Problem requirements –
Exactly as written, transcribe each line of the listing.
--- START ---
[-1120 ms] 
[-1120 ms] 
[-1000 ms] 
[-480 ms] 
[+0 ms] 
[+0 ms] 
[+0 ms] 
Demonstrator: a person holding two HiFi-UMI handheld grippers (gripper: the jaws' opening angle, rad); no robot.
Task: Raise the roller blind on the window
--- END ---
Output for this exercise –
[-1120 ms] 
[-1120 ms] 
[-1000 ms] 
[-480 ms] 
[+0 ms] 
[+0 ms] 
[+0 ms] 
Demonstrator: a person holding two HiFi-UMI handheld grippers (gripper: the jaws' opening angle, rad); no robot.
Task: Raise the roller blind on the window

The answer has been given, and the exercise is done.